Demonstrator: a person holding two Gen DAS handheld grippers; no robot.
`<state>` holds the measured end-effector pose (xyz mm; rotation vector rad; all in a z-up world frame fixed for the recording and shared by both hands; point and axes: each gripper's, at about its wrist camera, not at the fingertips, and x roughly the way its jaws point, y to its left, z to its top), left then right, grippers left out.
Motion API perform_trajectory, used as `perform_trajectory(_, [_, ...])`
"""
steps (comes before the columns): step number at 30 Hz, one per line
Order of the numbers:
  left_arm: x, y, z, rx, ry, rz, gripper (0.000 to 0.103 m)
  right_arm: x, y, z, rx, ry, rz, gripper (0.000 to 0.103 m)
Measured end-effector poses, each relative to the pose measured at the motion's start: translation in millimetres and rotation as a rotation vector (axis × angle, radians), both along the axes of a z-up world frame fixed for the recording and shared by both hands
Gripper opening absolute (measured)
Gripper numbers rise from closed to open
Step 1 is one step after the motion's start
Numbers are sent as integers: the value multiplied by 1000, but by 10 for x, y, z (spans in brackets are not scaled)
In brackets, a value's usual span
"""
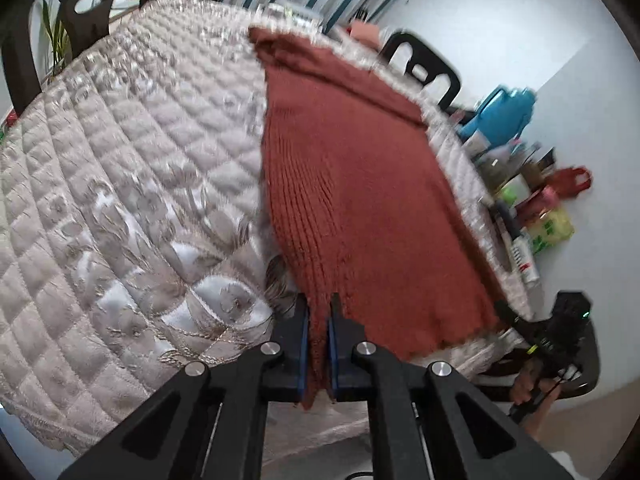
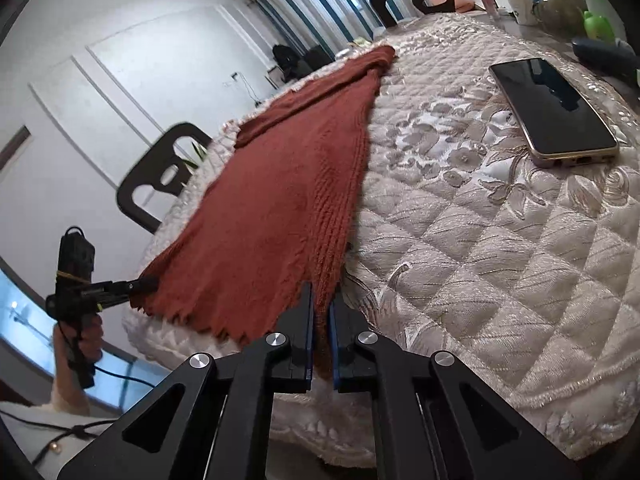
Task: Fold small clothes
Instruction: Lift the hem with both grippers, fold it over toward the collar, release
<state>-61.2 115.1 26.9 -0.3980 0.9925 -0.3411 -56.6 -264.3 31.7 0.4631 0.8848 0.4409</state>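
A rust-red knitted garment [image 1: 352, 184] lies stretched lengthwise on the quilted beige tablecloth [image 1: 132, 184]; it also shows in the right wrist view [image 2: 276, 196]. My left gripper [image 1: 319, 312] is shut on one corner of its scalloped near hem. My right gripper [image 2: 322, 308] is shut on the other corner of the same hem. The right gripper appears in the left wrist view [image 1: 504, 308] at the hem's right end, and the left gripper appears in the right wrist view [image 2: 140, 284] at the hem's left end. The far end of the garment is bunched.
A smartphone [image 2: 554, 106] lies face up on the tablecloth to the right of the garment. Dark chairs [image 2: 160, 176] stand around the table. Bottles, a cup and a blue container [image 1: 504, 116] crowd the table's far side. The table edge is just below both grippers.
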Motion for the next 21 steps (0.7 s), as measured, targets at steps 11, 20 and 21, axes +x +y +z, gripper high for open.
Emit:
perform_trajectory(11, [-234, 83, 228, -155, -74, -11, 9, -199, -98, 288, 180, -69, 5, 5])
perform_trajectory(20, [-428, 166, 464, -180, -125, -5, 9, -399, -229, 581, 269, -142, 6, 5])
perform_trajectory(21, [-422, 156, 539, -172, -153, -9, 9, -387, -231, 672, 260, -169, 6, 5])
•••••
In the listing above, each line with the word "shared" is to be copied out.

`<state>` holds the measured end-effector pose (xyz mm; rotation vector rad; all in a z-up world frame fixed for the recording and shared by both hands; point and axes: each gripper's, at about its wrist camera, not at the fingertips, and x roughly the way its jaws point, y to its left, z to its top), left then right, grippers left out.
Measured end-effector poses, each relative to the pose measured at the motion's start: translation in millimetres and rotation as a rotation vector (axis × angle, radians), both along the axes of a z-up world frame fixed for the recording and shared by both hands

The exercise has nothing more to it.